Plotting and Comparing ROC Curves

In Machine Learning, performance measurement is an essential task. So when it comes to a classification problem, we can count on an AUC - ROC Curve. When we need to check or visualize the performance of the multi-class classification problem, we use the AUC (Area Under The Curve) ROC (Receiver Operating Characteristics) curve. It is one of the most important evaluation metrics for checking any classification model’s performance. It is also written as AUROC (Area Under the Receiver Operating Characteristics).

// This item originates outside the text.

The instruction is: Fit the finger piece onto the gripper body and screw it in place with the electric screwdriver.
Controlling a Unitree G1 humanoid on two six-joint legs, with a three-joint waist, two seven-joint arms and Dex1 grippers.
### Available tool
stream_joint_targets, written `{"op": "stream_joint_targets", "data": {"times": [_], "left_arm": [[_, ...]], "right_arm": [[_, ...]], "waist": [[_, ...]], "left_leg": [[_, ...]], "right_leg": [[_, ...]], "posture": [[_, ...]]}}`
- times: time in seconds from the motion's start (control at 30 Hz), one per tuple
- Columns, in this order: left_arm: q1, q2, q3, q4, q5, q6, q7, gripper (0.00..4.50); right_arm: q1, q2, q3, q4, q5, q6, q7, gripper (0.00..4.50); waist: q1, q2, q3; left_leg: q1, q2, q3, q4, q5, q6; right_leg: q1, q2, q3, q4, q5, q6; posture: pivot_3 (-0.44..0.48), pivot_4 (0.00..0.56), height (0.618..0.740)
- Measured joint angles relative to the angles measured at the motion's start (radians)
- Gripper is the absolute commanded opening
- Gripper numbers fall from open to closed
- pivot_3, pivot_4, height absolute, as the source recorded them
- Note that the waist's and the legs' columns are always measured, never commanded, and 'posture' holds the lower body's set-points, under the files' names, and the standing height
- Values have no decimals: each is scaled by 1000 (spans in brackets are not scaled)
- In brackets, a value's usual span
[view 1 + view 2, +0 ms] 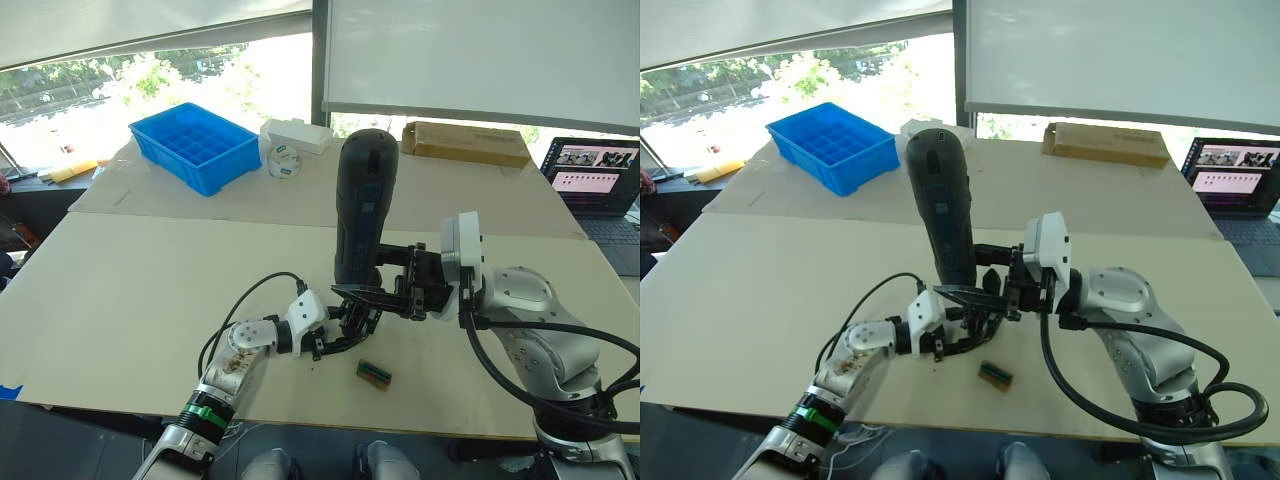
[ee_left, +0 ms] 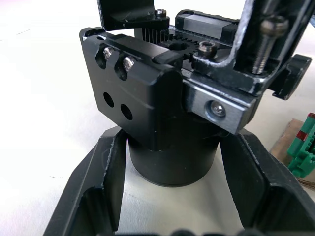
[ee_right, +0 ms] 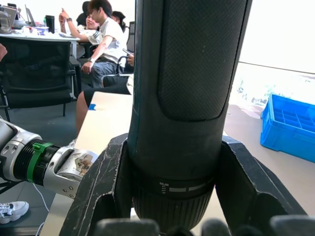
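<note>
Your left gripper [image 2: 170,206] holds the gripper body [image 2: 162,118] by its round base, on the table [image 1: 150,300]. Your right gripper [image 3: 172,196] squeezes the screwdriver [image 1: 362,205] upright above it. From the head you see a small green block [image 1: 374,373] nearby; your right wrist camera shows people sitting [image 3: 101,44].

- Pale beige flat table [image 1: 150,300], a seam crossing its far part.
- Bright windows [image 1: 150,70] behind the far edge, white roller blinds [image 1: 480,50] drawn partway.
- People seated on dark office chairs [image 3: 34,73] beyond the table.
</note>
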Motion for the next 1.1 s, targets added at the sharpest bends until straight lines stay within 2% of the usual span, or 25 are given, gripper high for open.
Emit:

Interpretation of ROC Curves

An excellent model has AUC near to the 1 which means it has a good measure of separability. A poor model has AUC near to the 0 which means it has the worst measure of separability. In fact, it means it is reciprocating the result. It is predicting 0s as 1s and 1s as 0s. And when AUC is 0.5, it means the model has no class separation capacity whatsoever.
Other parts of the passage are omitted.